Starting point is 00:06:37 I think I was inspired by chess puzzles. So the chess puzzle is, here's a board. You have so many moves. You know, make a checkmate or whatever the puzzle is, or capture piece, or there's different puzzles. And so I liked the idea of, okay, here's a board, win. And it just came to me, I wasn't particularly trying to make something for the magazine, I just was trying to solve the problem, because I felt like I didn't want to just complain,
Starting point is 00:07:02 I kind of wanted to give a suggestion. Because I felt like I didn't want to just complain. I kind of wanted to give a suggestion. So what happened was, once upon a time, Wizards of the Coast used to send somebody to every convention on the face of the earth it felt like. I mean, Wizards used to travel everywhere. So anyway, there was a convention in Los Angeles. In fact, I think there were three of them. Two or three of them.
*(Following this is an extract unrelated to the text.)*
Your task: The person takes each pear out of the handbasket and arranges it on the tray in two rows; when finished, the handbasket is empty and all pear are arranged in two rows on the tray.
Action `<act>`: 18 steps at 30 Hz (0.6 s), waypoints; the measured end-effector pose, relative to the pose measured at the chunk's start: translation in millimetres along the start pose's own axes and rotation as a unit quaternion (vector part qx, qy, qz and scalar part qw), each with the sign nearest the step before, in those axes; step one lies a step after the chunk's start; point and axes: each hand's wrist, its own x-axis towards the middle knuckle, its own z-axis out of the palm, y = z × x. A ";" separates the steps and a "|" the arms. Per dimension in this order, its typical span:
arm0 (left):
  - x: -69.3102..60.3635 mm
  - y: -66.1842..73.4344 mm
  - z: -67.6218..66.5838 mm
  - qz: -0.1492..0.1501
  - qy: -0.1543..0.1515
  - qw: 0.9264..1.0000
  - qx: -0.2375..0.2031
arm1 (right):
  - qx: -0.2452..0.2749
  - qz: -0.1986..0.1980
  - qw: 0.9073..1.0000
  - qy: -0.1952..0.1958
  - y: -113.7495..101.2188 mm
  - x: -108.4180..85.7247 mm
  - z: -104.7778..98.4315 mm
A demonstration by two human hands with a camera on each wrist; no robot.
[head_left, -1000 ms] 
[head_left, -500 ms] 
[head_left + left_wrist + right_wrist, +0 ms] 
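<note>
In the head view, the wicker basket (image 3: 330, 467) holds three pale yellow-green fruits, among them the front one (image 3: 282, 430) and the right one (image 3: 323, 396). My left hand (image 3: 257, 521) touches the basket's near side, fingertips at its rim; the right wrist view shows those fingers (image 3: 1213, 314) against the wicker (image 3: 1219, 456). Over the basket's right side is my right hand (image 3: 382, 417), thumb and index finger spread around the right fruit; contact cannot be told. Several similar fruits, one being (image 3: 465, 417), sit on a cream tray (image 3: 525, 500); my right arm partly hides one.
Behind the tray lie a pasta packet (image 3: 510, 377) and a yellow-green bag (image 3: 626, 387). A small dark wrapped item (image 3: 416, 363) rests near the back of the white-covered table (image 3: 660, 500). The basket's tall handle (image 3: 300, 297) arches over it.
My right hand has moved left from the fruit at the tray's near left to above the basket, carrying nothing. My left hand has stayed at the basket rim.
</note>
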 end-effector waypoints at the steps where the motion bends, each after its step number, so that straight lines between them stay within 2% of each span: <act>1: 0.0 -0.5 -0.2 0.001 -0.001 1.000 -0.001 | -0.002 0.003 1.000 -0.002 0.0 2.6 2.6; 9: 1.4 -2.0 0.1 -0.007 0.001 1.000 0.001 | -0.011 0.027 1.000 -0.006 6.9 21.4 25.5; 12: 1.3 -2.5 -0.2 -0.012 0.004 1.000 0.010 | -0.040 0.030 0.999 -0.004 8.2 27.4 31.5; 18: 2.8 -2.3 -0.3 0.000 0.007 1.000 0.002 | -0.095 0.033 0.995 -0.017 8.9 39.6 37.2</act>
Starting point is 00:07:29 One was OrkCon. I don't remember the name of all of them. But anyway, one of the conventions, Wizards of the Coast sent a small contingency. One of them was a guy named Steve Bishop. So Steve Bishop, if you've heard me talk about him in my article, Steve Bishop for a while was the head of the Duel of Convocation, the precursor to the DCI. And the head of what we used to call events, now we call organized play. And what happened was Steve had gotten into it. I think he knew somebody who worked there. It was a friend of a friend. A lot of early Wizards employees were just kind of in the right place at the right time because the company was growing so fast.
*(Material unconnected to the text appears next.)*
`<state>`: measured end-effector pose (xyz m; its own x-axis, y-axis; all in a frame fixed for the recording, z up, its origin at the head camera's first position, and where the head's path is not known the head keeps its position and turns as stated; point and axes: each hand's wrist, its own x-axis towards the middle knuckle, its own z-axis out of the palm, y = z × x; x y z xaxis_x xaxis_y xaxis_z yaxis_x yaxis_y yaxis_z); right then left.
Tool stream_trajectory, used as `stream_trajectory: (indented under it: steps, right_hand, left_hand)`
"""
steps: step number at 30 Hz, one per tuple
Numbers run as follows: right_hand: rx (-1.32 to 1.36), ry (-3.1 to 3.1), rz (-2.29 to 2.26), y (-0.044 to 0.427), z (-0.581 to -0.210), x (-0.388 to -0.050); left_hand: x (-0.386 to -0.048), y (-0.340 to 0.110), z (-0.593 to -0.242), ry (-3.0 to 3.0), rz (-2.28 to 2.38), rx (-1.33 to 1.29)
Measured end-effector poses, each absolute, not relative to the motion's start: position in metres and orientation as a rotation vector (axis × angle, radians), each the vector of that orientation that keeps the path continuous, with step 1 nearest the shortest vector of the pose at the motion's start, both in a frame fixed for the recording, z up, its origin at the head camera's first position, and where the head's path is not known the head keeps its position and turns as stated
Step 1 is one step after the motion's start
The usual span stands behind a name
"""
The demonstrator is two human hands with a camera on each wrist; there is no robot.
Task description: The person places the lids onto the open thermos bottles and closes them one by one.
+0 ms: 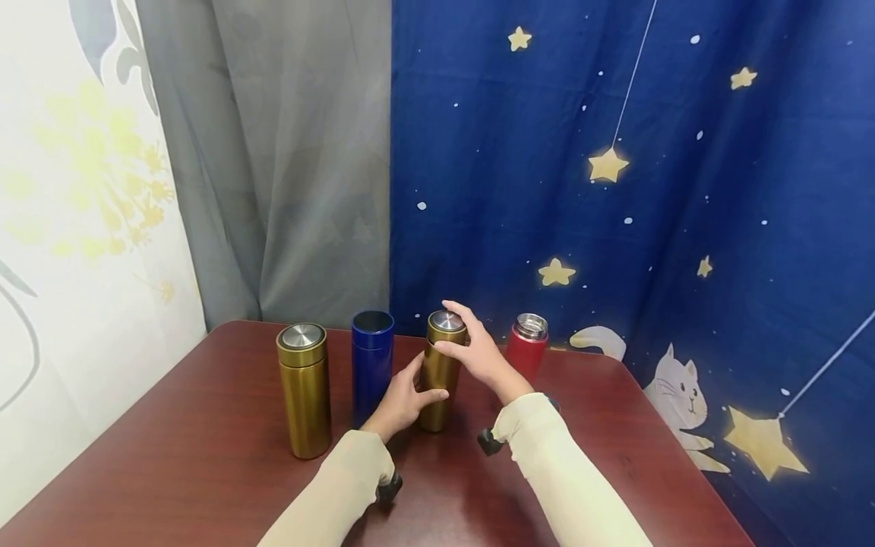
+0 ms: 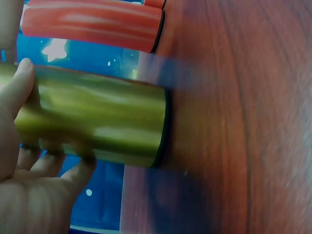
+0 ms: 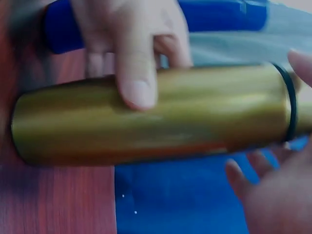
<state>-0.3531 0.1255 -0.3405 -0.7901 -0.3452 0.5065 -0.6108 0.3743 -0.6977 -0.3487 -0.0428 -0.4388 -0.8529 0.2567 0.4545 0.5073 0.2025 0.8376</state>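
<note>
An upright gold thermos flask (image 1: 440,380) with a shiny steel-topped lid (image 1: 447,321) is between my two hands. My left hand (image 1: 402,399) grips its body, thumb on the near side and fingers round the other. Up at the lid, my right hand (image 1: 481,354) holds it between thumb and fingers. A dark ring shows where the lid meets the body in the right wrist view. That view also has my left thumb across the gold flask (image 3: 204,112). I cannot tell whether the base touches the table.
On the reddish-brown table (image 1: 225,425), a second gold flask (image 1: 305,406) with its lid on stands at the left. Beside it is a blue flask (image 1: 372,365) with a dark top. A red flask (image 1: 525,353) with a bare steel mouth stands behind my right hand. Curtains hang behind.
</note>
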Motion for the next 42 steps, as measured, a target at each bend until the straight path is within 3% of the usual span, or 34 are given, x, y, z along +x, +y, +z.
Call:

Starting point is 00:08:03 They were just looking for people to hire. And a lot of people were like, oh, I got a roommate or I got a friend, and they would get hired. And Steve, at some point I'll talk about early nationals, early worlds. I mean, Steve had a lot of passion, but he was not well-versed in how to run tournaments, at least not how to run Magic tournaments. I think he kind of fell into a position
Starting point is 00:08:26 that was really not something that it was when it got created. Anyway, my memory of Steve was he used to wear leather pants and a bandana. And he was at the convention and I said to him that I had this idea
Starting point is 00:08:42 for the duelist. And he told me the name of Catherine Haynes, who is the editor. And I don't know, I think, I don't know whether I gave him the puzzles or whether, he might have just told me the name and I mailed them myself. Anyway, I ended up mailing the puzzles to Catherine Haynes. And the idea was, I thought it was a neat idea. I think I made two or three puzzles. I was trying to show proof of concept.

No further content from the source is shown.